* **EXERCISE DIRECTIONS**: In the data below, which lines hold "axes"? Copy every one.

Saved data entries
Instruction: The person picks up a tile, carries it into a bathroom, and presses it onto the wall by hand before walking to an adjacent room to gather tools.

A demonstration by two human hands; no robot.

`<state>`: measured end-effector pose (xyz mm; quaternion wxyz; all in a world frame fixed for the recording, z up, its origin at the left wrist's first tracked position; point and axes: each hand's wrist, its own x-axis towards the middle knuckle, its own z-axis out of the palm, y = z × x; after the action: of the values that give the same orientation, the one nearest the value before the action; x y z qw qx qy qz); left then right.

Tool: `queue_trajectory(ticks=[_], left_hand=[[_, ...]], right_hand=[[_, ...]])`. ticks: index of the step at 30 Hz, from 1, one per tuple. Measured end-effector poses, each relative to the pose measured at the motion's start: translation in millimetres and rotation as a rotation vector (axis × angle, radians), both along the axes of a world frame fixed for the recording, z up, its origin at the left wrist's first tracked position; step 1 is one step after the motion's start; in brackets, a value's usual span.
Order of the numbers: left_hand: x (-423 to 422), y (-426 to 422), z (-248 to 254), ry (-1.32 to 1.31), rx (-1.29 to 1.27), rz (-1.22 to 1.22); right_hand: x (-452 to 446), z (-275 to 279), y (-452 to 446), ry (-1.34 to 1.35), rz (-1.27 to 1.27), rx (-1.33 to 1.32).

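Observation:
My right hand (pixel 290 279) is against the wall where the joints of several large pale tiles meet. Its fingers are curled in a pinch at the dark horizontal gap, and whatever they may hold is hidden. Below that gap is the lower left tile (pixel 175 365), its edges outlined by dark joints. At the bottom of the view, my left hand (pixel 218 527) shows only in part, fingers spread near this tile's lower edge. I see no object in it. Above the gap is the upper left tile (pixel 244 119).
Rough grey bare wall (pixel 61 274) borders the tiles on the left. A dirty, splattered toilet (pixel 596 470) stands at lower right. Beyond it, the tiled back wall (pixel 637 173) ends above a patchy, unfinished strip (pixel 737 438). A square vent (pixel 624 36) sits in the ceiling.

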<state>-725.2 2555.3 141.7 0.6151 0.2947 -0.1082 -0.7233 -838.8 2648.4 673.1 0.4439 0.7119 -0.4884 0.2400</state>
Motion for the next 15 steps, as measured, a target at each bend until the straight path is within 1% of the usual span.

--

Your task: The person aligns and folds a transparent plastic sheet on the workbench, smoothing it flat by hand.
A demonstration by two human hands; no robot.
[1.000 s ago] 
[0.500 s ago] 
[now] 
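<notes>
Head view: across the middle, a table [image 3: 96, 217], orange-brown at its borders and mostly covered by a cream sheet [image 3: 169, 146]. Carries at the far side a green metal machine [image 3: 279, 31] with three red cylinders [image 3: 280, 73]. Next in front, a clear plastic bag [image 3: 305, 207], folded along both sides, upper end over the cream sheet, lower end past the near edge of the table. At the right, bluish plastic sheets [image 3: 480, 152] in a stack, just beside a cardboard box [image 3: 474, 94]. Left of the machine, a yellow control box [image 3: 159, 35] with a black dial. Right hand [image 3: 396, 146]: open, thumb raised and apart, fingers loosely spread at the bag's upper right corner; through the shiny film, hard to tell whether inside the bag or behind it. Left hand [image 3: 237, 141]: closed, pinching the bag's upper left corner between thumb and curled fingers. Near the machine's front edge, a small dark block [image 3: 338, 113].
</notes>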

* **RESULT BELOW**:
`<state>`: measured end-effector pose (xyz mm; quaternion wxyz; all in a world frame fixed for the recording, z up, its origin at the left wrist's first tracked position; point and axes: each hand's wrist, its own x-axis towards the middle knuckle, its own z-axis out of the palm, y = z × x; after the action: of the values that give the same orientation, the one nearest the value before the action; x y z qw qx qy qz); left then right.
Tool: `queue_trajectory(ticks=[_], left_hand=[[_, ...]], right_hand=[[_, ...]])`. ticks: index of the step at 30 Hz, from 1, one per tuple. Measured end-effector poses, each relative to the pose measured at the motion's start: translation in millimetres and rotation as a rotation vector (axis × angle, radians), both along the axes of a world frame fixed for the recording, z up, its origin at the left wrist's first tracked position; step 1 is one step after the motion's start; in brackets, a value's usual span.

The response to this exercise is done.